On 24 June, Wintermar, which operates a fleet of 42 offshore vessels, unveiled its growth strategy to position the company for an anticipated upturn in drilling and announced that it had invested USD 12 million to acquire three platform supply vessels (PSVs) and three anchor handling tug supply (AHTS) vessels since November 2021 to gear up for new drilling cycle.
In the short term, the company expects a stronger 2023 as there has been an increase in project approvals for offshore oil and gas drilling and an increase in demand for OSVs. For the oil and gas market, the company has an optimistic view for the coming years as well, anticipating OSV charter rates to rise due to the demand related to the jump in offshore drilling projects.
In the long term, Wintermar is also eyeing the offshore wind market, where investments are expected to grow, as an addition to its business in the oil and gas sector, for which the company expects investments to be stable in the long term.

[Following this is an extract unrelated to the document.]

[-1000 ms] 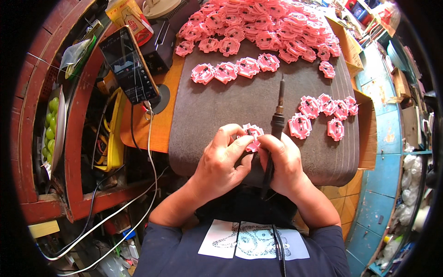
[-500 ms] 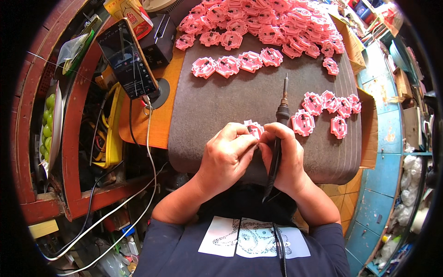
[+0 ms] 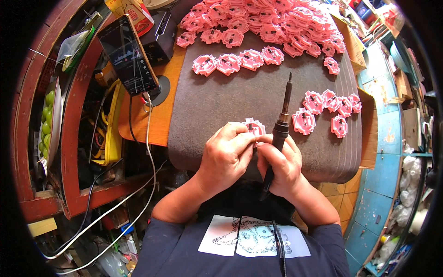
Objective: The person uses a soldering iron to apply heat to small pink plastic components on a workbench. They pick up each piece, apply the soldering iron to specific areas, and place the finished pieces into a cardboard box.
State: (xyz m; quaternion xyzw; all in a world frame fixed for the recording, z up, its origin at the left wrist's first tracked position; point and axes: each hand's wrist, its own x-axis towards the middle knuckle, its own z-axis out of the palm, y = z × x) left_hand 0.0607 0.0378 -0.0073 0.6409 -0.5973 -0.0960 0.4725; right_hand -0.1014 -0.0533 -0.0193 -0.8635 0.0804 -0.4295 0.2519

Wintermar states that, as an OSV operator, it will benefit from both higher demand for vessels initially from the oil and gas industry, but also from the offshore wind industry as increase in demand is expected in the coming years.
In its presentation from 24 June, the company refers to Rystad Energy’s vessel analysis report according to which the total offshore vessel demand for wind energy projects will increase to more than 300 from 2026 and to more than 400 three years later.
The analysis also shows oil and gas total offshore vessel demand will climb to over 2,000 in 2024, and then slowly start to drop as of 2028.
For the future, Wintermar will focus on higher value vessels to improve fleet yields and continue to improve cost efficiency, the company said, reporting that 95 per cent of its fleet is concentrated into higher value vessels at this time as it had “improved the fleet composition through the sale and reinvestment of certain vessels”.